Within the entries that follow, show each line where the word "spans" occurs.

[Stored data]
-- Opening Marker --

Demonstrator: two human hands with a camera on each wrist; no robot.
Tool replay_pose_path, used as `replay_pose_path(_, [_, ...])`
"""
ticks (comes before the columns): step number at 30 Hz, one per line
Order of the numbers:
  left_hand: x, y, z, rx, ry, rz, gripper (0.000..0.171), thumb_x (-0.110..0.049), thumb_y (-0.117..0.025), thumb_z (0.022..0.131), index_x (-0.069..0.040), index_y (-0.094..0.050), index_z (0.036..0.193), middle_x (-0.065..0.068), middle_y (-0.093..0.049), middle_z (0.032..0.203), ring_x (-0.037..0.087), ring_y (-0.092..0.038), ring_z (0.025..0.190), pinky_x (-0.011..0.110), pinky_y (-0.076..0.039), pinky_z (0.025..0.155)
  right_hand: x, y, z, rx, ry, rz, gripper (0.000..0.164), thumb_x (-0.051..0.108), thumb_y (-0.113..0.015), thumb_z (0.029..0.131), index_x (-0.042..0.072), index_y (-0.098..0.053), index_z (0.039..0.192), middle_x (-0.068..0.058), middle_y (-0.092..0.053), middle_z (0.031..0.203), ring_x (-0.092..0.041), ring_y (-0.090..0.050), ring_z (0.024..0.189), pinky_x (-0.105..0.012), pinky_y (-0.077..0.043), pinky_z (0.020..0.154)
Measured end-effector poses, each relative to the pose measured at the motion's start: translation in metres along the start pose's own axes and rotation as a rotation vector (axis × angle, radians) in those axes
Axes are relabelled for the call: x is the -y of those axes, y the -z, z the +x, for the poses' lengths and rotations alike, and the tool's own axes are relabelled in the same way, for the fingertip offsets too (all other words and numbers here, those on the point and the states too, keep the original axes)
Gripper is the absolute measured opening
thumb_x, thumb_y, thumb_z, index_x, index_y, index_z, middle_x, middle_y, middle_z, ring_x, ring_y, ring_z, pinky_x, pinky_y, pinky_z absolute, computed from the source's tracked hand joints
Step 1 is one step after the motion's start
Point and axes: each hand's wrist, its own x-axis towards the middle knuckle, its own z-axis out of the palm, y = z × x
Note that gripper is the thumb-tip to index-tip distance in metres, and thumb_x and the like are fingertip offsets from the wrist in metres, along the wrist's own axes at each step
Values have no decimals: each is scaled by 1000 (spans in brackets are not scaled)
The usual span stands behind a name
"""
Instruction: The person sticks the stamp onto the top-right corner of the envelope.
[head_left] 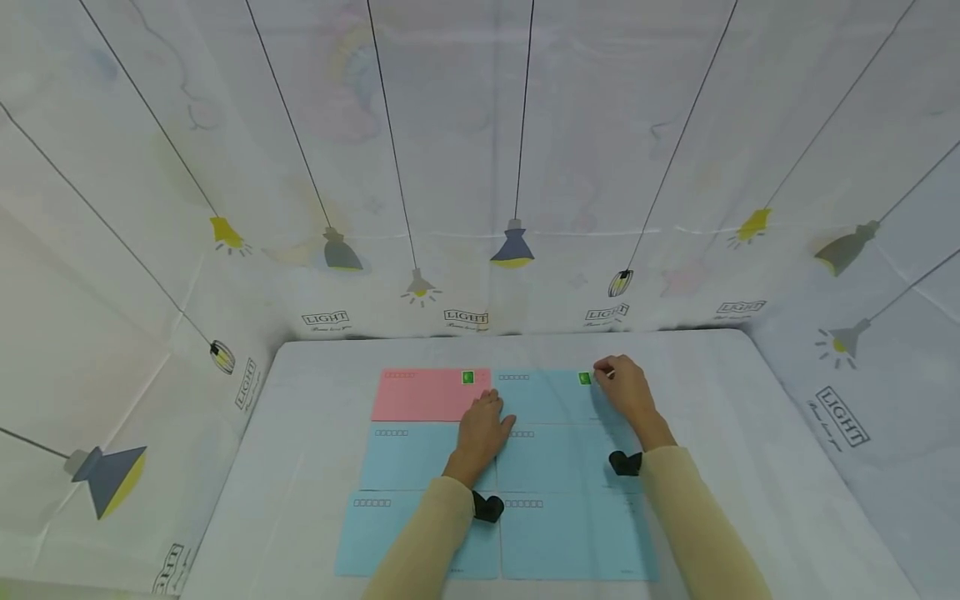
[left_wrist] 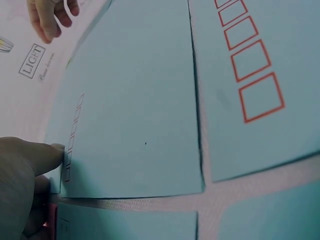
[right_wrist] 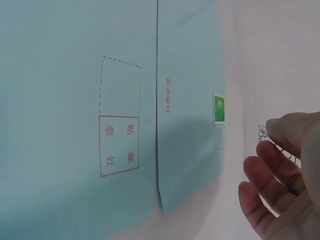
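My left hand [head_left: 480, 433] rests with extended fingers where the pink envelope [head_left: 420, 398] meets the blue envelopes beside and below it. In the left wrist view its thumb [left_wrist: 50, 156] lies at the edge of a blue envelope [left_wrist: 135, 115]. My right hand [head_left: 627, 389] hovers just off the top right corner of the upper right blue envelope [head_left: 543, 398], close to a green stamp [head_left: 585, 378]. In the right wrist view its fingers [right_wrist: 270, 180] are loosely curled, thumb and index finger apart, with nothing visible between them. Another green stamp [head_left: 468, 377] sits on the pink envelope.
Several blue envelopes [head_left: 573, 533] lie in two columns on the white table [head_left: 300, 467], below the top row. A black heart-shaped piece [head_left: 488, 507] shows at the left wrist, another [head_left: 625, 463] at the right. A cloth backdrop [head_left: 465, 167] printed with lamps surrounds the table.
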Motion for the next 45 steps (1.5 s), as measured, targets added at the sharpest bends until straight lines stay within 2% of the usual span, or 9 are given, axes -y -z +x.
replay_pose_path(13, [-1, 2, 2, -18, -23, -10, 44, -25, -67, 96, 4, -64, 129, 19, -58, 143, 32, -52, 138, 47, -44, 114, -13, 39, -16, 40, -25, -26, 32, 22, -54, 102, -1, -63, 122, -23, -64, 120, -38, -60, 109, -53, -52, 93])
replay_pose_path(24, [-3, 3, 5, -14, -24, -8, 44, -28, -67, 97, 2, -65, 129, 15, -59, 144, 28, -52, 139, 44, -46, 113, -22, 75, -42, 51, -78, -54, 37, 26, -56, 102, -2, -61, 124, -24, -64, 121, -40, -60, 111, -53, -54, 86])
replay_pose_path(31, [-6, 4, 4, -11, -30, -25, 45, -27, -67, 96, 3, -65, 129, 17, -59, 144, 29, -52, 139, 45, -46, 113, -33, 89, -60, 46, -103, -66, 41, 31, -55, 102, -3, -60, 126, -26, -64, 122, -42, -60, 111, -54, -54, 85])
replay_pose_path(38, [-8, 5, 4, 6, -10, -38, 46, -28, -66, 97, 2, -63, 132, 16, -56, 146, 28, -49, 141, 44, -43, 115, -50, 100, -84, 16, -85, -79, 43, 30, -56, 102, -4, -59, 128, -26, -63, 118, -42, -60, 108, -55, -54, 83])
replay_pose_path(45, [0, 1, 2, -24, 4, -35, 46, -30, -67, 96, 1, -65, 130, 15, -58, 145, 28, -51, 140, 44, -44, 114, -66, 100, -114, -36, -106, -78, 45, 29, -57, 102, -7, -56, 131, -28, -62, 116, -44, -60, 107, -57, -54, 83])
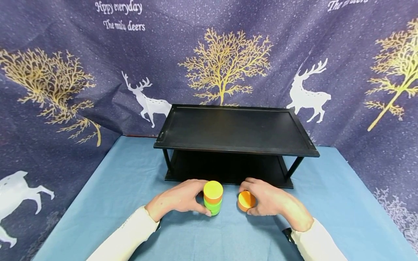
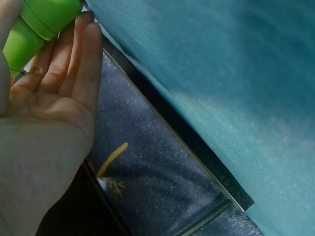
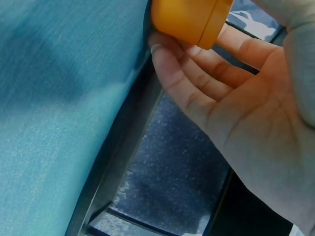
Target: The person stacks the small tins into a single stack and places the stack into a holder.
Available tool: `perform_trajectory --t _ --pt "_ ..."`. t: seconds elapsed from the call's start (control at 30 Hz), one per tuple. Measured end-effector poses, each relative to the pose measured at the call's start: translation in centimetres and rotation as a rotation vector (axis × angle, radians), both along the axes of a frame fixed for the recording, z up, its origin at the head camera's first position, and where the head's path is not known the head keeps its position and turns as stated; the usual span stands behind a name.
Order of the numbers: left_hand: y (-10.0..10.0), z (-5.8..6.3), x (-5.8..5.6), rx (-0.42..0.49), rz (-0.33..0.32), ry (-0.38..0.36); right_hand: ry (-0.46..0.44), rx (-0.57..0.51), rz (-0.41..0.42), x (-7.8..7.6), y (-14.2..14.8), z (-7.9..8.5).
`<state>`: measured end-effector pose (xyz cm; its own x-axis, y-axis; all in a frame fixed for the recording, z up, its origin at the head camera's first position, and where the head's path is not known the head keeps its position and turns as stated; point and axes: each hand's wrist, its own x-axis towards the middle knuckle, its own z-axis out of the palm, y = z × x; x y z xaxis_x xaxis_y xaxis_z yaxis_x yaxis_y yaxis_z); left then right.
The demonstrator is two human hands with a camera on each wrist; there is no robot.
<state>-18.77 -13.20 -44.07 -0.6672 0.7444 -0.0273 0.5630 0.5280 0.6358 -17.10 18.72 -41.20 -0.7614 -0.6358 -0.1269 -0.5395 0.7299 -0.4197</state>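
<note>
My left hand (image 1: 187, 197) holds a green round container (image 1: 213, 209) standing on the cloth, thumb at its front and fingers behind. Stacked on top of it is an orange piece (image 1: 213, 200) with a yellow top. In the left wrist view, the green container (image 2: 51, 17) has a stepped shape with a thin seam. To the right, my right hand (image 1: 266, 197) grips a small round orange container (image 1: 246, 201) between thumb and fingers. A seam also runs round this orange container (image 3: 184, 22) in the right wrist view. The hands' far fingertips are partly hidden.
A black two-tier shelf (image 1: 233, 128) stands just behind both hands, its lower board (image 1: 225, 168) close to the fingers. Blue cloth (image 1: 209, 239) covers the table. Behind hangs a dark blue curtain (image 1: 183, 47) printed with deer and trees.
</note>
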Motion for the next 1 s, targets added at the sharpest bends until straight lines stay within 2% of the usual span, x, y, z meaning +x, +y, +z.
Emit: perform_trajectory --t 0.47,1.0 --pt "0.05 0.12 0.05 -0.005 0.007 -0.004 0.032 -0.035 -0.002 0.25 0.02 0.55" --pt "0.0 0.24 0.2 0.009 0.006 -0.002 0.163 -0.117 0.025 0.47 -0.05 0.72"
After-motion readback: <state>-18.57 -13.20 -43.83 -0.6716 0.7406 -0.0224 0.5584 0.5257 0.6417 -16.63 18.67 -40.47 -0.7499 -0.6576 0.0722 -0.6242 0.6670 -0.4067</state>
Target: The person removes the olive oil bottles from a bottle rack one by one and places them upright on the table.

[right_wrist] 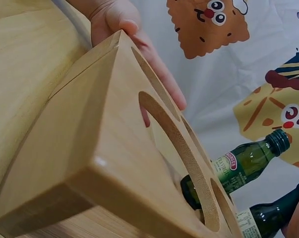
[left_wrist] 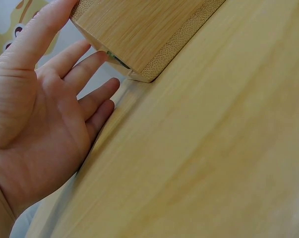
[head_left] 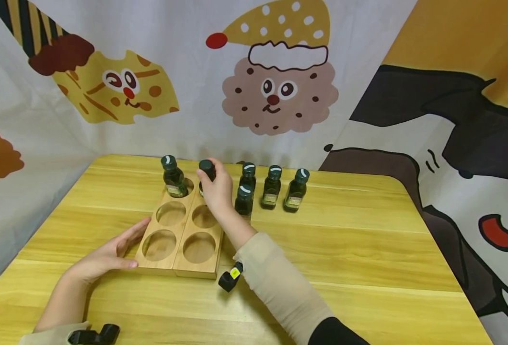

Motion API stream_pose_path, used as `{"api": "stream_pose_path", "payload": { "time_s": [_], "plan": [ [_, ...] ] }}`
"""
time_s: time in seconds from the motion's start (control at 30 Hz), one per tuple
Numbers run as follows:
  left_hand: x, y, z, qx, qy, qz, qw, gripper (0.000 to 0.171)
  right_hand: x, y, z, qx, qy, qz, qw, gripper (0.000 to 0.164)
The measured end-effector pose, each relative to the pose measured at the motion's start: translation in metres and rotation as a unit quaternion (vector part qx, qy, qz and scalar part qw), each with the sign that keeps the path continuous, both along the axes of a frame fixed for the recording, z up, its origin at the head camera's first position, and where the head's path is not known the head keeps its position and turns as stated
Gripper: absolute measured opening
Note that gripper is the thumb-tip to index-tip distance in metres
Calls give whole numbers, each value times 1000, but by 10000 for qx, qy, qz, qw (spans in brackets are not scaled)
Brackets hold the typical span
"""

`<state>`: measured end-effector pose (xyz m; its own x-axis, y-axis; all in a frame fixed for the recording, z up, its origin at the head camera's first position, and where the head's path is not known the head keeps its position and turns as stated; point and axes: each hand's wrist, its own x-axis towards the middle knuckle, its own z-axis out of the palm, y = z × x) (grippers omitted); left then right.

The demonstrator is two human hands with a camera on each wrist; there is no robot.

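A wooden rack (head_left: pixel 163 266) of two joined blocks, with round holes in two columns, stands on the table. My left hand (head_left: pixel 103 256) lies along its left side, thumb at the near corner; in the left wrist view the fingers (left_wrist: pixel 85 74) extend loosely beside the wood. My right hand (head_left: pixel 220 191) pinches a small dark green glass bottle (right_wrist: pixel 270 218) by its cap, over the far hole of the right column. The bottle's lower part is partly hidden by the hand. Another green bottle (head_left: pixel 174 179) stands, slightly tilted, in the far left hole.
Several matching bottles stand right of the rack, among them a near one (head_left: pixel 244 201) close to my right wrist and an outermost one (head_left: pixel 296 191). A printed cloth (head_left: pixel 185 134) hangs behind the table's (head_left: pixel 344 249) far edge.
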<state>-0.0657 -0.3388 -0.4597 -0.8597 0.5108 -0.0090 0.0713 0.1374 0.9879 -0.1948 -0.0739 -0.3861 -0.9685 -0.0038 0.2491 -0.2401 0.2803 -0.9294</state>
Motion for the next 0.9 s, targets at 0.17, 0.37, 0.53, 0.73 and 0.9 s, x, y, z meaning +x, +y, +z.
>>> {"api": "stream_pose_path", "payload": {
  "time_s": [0.17,0.37,0.53,0.73,0.9],
  "plan": [
    [0,1,1,-12,-9,21,10000,93,1,1,2,-25,151,-27,9999,37],
    [1,1,0,-16,-6,-12,10000,92,6,1,13,-97,520,32,9986,36],
    [1,0,0,9,-36,-45,10000,92,12,0,26,-150,806,125,9966,35],
    [1,0,0,-10,-24,-37,10000,92,18,2,37,-477,1103,403,9919,36],
    [1,0,1,-46,-6,-10,10000,92,26,9,53,-695,1514,699,9835,35]
  ]
}}
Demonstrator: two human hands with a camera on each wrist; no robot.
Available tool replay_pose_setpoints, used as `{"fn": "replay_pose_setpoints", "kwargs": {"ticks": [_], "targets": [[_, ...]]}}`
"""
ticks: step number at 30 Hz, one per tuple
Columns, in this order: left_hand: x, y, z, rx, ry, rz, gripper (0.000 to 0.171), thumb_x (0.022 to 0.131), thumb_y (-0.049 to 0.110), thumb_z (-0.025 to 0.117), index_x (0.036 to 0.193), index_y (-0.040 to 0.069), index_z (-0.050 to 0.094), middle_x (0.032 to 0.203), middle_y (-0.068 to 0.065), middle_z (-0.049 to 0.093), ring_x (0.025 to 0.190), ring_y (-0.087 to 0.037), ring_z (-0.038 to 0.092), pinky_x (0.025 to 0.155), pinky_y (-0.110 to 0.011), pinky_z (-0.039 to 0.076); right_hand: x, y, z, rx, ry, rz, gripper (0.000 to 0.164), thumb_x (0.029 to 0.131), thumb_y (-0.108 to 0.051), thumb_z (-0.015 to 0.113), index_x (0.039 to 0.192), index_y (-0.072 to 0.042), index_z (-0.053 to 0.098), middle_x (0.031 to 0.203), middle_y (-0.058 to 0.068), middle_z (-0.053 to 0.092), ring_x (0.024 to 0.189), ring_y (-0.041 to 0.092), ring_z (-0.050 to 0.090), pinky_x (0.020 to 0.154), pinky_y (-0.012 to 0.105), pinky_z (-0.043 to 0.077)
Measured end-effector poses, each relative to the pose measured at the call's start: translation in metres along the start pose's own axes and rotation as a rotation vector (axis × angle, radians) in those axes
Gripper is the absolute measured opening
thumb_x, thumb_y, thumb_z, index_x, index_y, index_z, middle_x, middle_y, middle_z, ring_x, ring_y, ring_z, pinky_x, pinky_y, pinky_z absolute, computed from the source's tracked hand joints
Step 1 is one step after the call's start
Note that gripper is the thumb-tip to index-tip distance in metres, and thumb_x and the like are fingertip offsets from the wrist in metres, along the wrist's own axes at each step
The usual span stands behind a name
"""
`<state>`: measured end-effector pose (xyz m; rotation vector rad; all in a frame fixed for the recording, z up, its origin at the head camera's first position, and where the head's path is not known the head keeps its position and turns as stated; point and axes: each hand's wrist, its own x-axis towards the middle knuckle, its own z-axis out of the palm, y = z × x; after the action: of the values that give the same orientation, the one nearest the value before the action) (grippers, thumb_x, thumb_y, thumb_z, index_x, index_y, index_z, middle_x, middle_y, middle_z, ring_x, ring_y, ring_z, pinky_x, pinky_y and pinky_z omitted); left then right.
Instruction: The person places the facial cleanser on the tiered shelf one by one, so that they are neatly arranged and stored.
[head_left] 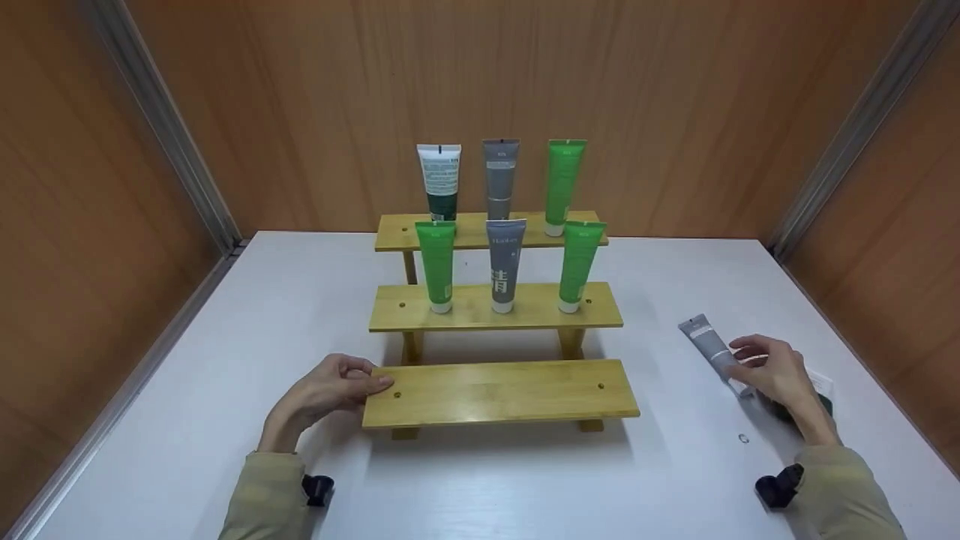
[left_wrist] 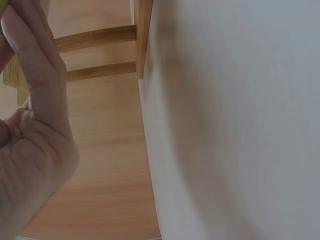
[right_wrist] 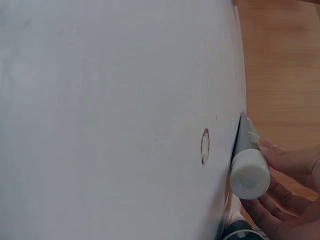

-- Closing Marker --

### SOLUTION TO THIS TASK
Values have no decimals: each is scaled by 1000 (spans in brackets are not scaled)
Calls give whole numbers, each value times 1000, but by 10000 for qx, qy, qz, qw (spans in brackets are not scaled)

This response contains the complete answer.